== Segment start ==

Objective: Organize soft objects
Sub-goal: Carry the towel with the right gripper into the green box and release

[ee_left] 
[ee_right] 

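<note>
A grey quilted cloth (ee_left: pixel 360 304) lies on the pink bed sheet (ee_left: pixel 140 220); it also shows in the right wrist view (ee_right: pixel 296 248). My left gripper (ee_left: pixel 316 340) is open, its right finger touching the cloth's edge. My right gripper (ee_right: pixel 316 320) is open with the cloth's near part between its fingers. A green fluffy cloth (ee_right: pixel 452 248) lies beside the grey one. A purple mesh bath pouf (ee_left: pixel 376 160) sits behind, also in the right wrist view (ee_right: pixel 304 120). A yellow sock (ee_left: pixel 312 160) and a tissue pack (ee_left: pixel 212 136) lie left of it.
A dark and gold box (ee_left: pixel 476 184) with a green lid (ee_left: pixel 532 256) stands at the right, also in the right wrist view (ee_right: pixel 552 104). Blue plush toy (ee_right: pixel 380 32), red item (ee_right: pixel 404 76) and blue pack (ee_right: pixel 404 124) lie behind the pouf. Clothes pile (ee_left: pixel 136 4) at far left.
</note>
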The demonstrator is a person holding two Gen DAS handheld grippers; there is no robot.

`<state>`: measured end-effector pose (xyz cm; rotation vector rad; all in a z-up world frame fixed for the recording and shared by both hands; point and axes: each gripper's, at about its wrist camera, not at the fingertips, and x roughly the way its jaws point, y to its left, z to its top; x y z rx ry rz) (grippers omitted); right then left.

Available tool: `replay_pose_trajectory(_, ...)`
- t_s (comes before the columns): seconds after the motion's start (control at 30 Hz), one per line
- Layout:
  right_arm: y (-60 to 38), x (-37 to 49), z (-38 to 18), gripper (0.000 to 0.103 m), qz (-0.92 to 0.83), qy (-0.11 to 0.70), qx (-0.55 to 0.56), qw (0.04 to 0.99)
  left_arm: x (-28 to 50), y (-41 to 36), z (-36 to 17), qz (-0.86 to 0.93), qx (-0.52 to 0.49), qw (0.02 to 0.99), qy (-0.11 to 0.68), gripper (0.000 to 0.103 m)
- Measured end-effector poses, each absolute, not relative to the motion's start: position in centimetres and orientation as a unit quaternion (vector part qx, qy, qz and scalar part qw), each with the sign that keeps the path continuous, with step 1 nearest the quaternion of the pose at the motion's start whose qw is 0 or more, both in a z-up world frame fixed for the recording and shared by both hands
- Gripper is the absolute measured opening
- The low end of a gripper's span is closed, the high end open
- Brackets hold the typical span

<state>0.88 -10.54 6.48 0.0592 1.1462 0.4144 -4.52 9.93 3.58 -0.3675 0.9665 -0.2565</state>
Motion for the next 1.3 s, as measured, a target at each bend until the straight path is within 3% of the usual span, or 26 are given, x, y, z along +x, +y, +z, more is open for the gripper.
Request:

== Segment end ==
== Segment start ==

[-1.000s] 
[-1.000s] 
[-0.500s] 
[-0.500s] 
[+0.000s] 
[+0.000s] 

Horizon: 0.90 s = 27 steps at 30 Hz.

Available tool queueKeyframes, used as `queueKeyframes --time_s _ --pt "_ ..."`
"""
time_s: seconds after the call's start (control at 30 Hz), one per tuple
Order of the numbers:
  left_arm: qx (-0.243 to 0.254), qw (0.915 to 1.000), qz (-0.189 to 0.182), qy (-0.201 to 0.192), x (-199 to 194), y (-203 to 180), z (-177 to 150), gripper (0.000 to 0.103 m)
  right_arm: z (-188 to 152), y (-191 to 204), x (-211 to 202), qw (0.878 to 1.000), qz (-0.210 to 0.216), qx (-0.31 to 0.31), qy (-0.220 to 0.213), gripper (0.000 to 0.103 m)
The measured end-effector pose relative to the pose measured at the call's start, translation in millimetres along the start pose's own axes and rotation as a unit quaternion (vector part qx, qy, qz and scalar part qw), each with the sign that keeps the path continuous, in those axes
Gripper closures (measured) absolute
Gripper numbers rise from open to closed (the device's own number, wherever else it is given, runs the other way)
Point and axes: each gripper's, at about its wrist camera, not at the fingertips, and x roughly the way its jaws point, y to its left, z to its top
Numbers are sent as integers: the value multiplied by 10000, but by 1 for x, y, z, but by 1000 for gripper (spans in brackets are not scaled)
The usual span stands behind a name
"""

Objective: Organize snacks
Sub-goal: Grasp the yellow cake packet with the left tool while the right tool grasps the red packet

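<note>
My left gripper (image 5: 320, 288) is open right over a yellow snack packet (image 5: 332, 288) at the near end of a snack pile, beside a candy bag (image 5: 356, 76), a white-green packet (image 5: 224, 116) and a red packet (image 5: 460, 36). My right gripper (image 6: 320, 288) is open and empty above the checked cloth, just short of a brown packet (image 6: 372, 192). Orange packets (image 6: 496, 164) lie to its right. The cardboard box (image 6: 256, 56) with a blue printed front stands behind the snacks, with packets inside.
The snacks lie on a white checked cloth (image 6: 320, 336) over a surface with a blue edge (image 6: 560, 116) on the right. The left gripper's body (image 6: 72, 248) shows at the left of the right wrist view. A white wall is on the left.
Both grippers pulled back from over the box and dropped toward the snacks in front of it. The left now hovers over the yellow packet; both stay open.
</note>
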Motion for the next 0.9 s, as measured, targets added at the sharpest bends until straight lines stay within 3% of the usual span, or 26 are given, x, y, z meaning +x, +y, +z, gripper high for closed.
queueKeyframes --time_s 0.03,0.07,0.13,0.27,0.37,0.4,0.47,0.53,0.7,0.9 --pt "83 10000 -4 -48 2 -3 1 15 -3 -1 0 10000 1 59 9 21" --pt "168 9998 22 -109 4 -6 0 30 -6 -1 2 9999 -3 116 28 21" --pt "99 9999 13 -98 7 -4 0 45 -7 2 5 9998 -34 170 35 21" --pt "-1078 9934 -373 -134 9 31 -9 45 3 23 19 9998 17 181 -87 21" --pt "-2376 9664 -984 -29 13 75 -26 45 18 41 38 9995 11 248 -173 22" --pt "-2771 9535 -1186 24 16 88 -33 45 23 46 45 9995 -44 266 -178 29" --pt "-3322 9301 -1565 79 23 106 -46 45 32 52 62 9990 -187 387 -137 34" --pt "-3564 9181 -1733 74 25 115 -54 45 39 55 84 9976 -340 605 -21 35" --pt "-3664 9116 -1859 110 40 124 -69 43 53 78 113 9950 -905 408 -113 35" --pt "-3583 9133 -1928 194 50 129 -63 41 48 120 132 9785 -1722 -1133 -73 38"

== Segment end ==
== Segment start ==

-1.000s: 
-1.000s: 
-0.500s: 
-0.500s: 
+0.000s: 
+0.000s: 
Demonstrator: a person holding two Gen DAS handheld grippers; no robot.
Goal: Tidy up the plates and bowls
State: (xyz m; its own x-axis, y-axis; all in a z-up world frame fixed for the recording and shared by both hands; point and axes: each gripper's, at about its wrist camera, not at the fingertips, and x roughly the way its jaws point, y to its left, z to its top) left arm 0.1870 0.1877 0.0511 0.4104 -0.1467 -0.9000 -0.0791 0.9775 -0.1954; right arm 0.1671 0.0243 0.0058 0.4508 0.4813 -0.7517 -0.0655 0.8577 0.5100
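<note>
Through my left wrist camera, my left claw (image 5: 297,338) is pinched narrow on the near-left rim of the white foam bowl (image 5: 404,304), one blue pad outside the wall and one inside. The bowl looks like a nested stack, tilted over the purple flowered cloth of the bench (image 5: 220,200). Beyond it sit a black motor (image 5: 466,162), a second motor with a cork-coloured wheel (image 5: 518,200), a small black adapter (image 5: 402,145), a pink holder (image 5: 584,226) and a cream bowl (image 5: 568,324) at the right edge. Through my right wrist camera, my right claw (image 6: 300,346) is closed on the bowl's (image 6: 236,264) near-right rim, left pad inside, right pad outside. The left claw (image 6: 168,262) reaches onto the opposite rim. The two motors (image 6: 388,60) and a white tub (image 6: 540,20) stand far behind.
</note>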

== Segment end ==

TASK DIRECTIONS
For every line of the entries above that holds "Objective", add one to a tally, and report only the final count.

EXERCISE RESPONSE
2